_Exercise data_
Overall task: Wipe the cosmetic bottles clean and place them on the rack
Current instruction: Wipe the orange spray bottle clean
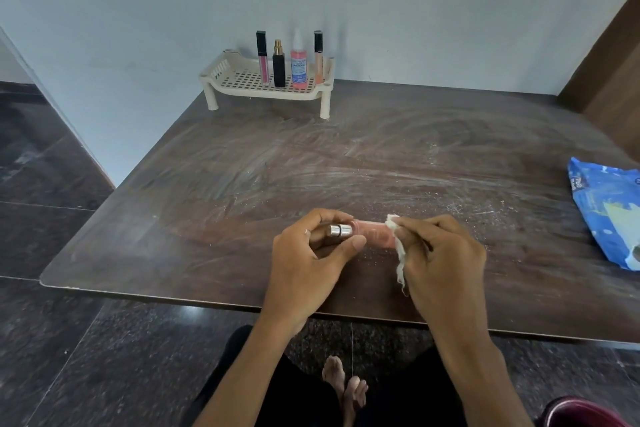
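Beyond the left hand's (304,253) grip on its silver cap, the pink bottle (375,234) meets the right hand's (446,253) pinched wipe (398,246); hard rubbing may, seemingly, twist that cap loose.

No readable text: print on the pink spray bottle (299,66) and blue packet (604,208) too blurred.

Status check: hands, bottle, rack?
Left hand grips the pink bottle at its silver cap. Right hand presses a white wipe on it. Rack holds four bottles, left part free. Path unobstructed.
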The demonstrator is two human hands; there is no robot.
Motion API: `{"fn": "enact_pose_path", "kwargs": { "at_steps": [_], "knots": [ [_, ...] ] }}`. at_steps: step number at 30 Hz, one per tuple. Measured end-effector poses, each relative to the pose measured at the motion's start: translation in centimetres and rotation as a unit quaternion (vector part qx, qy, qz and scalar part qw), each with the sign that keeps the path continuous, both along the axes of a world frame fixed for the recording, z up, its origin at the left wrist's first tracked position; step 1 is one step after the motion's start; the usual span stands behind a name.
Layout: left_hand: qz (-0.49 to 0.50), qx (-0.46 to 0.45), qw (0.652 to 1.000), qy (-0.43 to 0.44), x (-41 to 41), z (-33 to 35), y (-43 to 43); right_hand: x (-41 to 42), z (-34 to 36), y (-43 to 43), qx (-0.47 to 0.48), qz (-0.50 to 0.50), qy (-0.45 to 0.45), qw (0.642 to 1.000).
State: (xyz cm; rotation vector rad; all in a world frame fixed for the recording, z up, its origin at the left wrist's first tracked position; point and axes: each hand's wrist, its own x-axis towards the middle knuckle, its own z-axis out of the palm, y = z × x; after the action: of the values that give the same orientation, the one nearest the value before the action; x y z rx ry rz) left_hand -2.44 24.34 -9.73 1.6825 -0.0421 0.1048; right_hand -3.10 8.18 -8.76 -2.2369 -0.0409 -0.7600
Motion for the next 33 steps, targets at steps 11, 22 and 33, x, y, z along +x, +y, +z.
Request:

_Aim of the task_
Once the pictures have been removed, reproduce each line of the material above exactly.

_Response to this task_
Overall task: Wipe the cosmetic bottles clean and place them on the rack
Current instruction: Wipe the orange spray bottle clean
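Beyond the left hand's (304,253) grip on its silver cap, the pink bottle (375,234) meets the right hand's (446,253) pinched wipe (398,246); hard rubbing may, seemingly, twist that cap loose.

No readable text: print on the pink spray bottle (299,66) and blue packet (604,208) too blurred.

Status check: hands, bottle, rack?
Left hand grips the pink bottle at its silver cap. Right hand presses a white wipe on it. Rack holds four bottles, left part free. Path unobstructed.
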The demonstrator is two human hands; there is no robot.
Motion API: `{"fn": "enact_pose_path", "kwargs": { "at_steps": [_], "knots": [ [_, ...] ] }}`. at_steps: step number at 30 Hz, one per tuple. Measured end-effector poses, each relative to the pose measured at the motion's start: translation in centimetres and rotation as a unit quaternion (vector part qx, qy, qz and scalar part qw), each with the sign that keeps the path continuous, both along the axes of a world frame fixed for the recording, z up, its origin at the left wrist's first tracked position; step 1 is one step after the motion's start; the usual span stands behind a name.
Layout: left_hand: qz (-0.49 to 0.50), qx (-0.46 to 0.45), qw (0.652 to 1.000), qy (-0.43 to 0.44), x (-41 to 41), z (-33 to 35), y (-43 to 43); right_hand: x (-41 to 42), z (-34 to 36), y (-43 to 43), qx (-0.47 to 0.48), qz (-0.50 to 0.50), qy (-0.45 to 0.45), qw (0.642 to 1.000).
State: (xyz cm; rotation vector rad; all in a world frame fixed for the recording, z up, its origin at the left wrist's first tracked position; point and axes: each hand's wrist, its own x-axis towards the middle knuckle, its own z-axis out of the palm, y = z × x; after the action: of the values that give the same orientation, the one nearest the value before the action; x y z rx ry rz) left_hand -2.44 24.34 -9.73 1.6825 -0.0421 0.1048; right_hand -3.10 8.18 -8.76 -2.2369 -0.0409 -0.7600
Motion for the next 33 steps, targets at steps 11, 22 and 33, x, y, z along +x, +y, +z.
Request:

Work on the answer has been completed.